DSU announces 75% on-campus residency and 'robust' testing protocol for fall semester
Delaware State University unveiled a plan for reopening this fall that includes regular testing of students for the coronavirus.
Administrators announced Tuesday the university will have about 75 percent of the students that would normally live in its residence halls.
DSU president Tony Allen says that’s only possible because the school plans to test students before they come to campus and regularly while they’re there, starting with the roughly thirty aviation students and staff currently on campus. The school is partnering with a nonprofit to advise on its testing protocol.

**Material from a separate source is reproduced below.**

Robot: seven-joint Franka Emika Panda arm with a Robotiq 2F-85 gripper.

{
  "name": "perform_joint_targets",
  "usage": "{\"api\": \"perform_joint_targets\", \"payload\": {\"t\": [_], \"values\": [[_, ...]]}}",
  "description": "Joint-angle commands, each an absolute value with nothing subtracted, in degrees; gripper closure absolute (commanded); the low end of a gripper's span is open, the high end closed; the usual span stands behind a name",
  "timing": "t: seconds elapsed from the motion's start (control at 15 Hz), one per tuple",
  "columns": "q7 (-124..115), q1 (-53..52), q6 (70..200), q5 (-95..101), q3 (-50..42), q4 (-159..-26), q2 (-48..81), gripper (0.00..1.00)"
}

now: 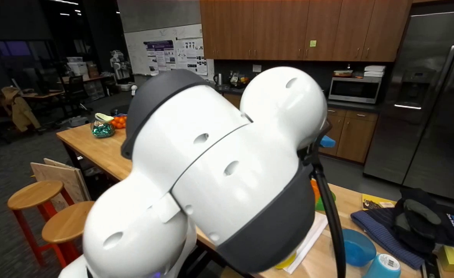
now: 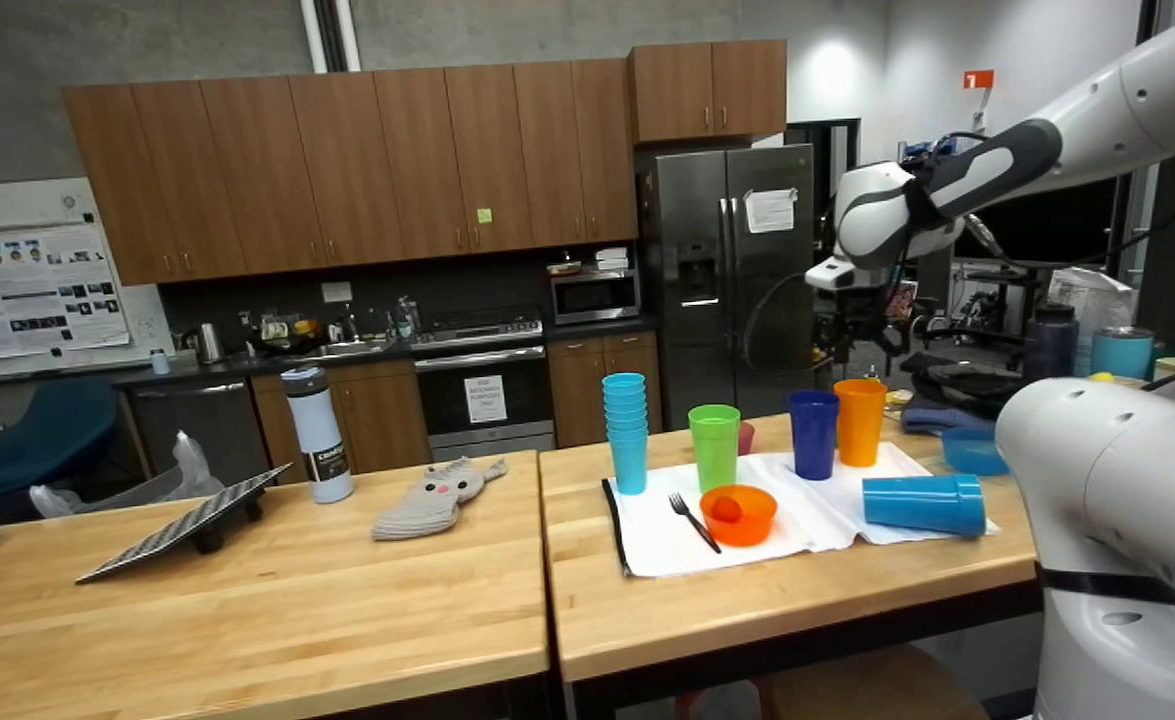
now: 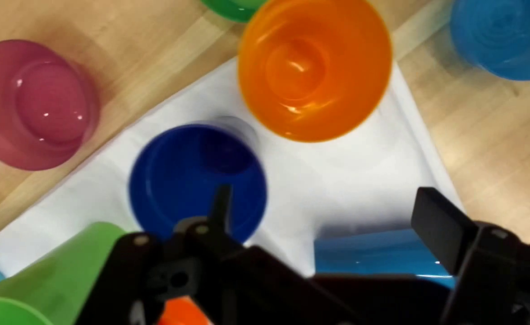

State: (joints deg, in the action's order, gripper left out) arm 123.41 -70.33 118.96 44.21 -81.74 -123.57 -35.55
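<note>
High above the table, my gripper [image 3: 325, 198] stands open with nothing between its fingers; in an exterior view the gripper [image 2: 867, 335] hangs over the far part of the table. In the wrist view its left finger overlaps a dark blue cup [image 3: 188, 180], and its right one overlaps a light blue cup [image 3: 373, 253] lying on its side. An orange cup [image 3: 314, 72] is upright ahead of them. A pink cup [image 3: 34, 104] sits off the cloth, and a green cup [image 3: 62, 266] is at lower left. Elsewhere the arm [image 1: 227, 166] hides the gripper.
On the white cloth [image 2: 667, 560] are a stack of turquoise cups [image 2: 627, 430], a black fork [image 2: 695, 522] and an orange bowl [image 2: 742, 525] with a red piece inside. A blue bowl [image 2: 972, 452] is at right. A bottle [image 2: 317, 435] and a grey mitt [image 2: 437, 500] are on the left table.
</note>
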Motion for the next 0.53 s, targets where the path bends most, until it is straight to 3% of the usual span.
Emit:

“Our relationship with Testing for America we believe is the number one driver of our ability to open safely,” said Allen.
The school expects to have about 3,000 students, faculty and staff on campus during a given week, but plans to develop capacity to regularly test 4,850 people by Aug. 31. The frequency of testing will depend on the virus' prevalence and the risk level of various groups.

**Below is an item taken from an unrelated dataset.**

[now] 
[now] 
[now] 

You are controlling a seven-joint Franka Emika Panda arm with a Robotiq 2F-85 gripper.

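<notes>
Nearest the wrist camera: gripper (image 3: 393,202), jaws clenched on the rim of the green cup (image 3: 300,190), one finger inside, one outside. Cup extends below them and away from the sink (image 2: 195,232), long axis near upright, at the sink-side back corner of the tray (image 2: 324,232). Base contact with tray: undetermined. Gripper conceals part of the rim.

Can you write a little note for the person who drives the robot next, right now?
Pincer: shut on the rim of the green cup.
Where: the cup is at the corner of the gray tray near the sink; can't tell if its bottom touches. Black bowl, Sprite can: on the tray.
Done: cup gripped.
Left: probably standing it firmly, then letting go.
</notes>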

The school has not yet made housing assignments, but will leave some space open for students that need to quarantine.
LaKresha Moultrie, general counsel and chief enterprise risk officer, says the school will institute modified occupancy limits in meeting rooms, labs and other indoor spaces and will install barriers where social distancing is difficult. Students, staff and faculty will be expected to wear face masks in all shared spaces. They’ll also be required to undergo COVID-19 safety training and complete daily symptom screenings.

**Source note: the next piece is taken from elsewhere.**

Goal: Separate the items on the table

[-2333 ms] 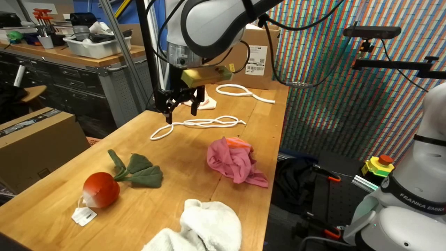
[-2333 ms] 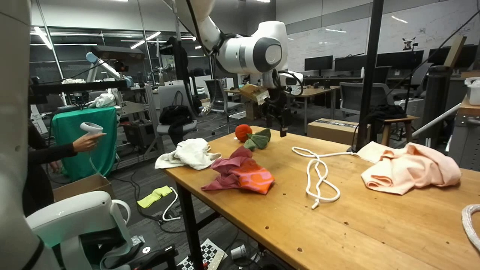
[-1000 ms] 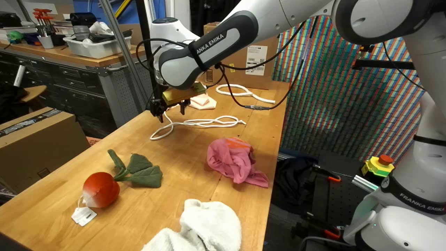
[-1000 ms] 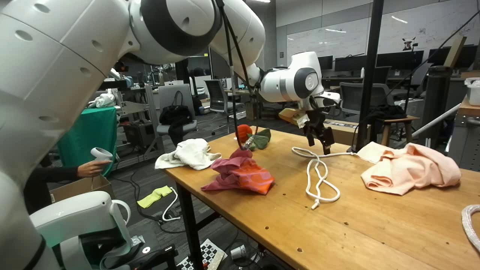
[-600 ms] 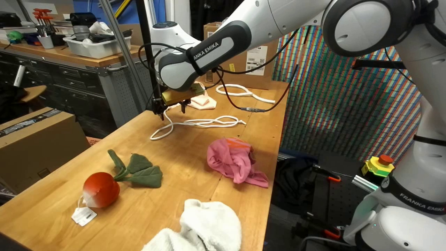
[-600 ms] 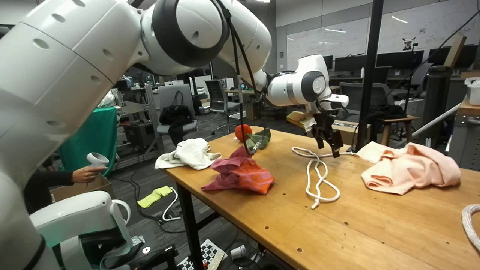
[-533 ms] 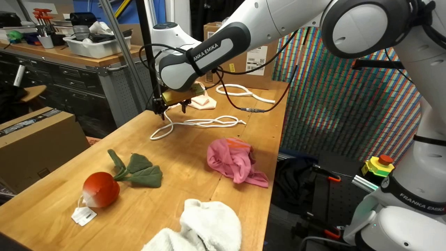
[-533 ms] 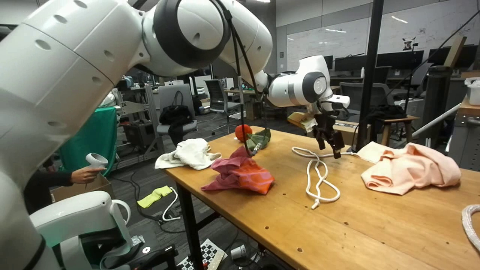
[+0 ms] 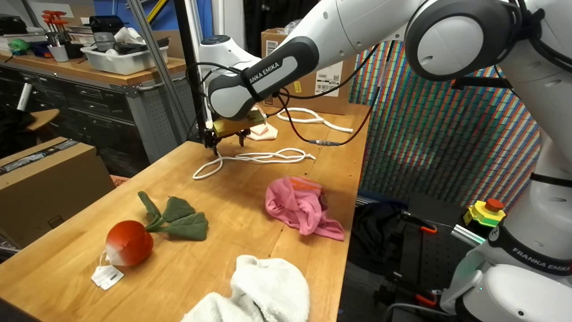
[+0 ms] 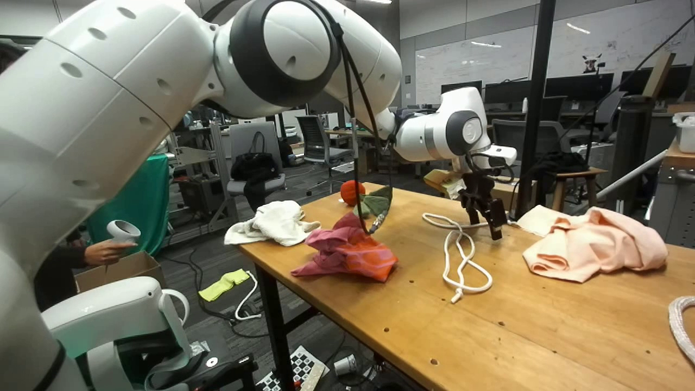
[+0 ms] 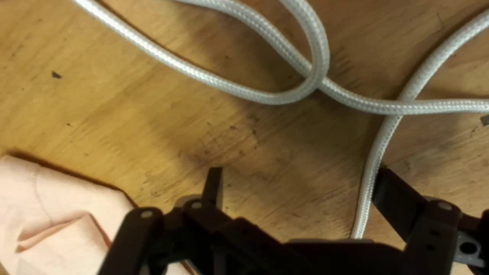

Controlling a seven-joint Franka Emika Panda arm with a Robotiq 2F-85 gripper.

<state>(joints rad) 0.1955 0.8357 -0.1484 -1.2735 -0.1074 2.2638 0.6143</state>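
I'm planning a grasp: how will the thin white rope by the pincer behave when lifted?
Probably floppy: the thin white rope lies in loose curves. Where it crosses itself, lifting one length may drag another along. Its slenderness suggests little weight.

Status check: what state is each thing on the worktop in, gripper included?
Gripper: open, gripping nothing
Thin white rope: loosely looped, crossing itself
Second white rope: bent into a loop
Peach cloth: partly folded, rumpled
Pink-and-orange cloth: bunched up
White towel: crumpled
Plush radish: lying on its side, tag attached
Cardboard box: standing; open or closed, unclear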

All regular classes will be in a remote format where faculty and students meet by video conference. Experiential course requirements may be in-person with proper protective equipment and social distancing.
“For 85-plus percent of the courses, they will be delivered in a remote format, meaning that faculty and students will engage in a virtual face-to-face or synchronous format at least once or twice a week,”” said DSU Provost Saundra DeLauder during Tuesday’s announcement.
DeLauder says the academic calendar will start Aug. 25 like usual. Students will be encouraged to stay near or on campus during Thanksgiving Break, then take remote final exams and finish Dec. 11.
Homecoming weekend is rescheduled for next April, and fall semester commencement will also be moved to the spring.
Some private colleges and universities have announced tuition cuts or are considering them. The University of Delaware froze tuition for the upcoming school year.
DeLauder says DSU’s tuition model will remain the same. “We do not expect the tuition model to change because faculty will be engaging you in a face-to-face format whether it’s physically face-to-face or synchronous, or remote,” she said.
The school’s testing ramp up will continue when the football, women’s soccer and women’s volleyball teams report for pre-season camp later this month. Athletes must test negative for the virus before arriving.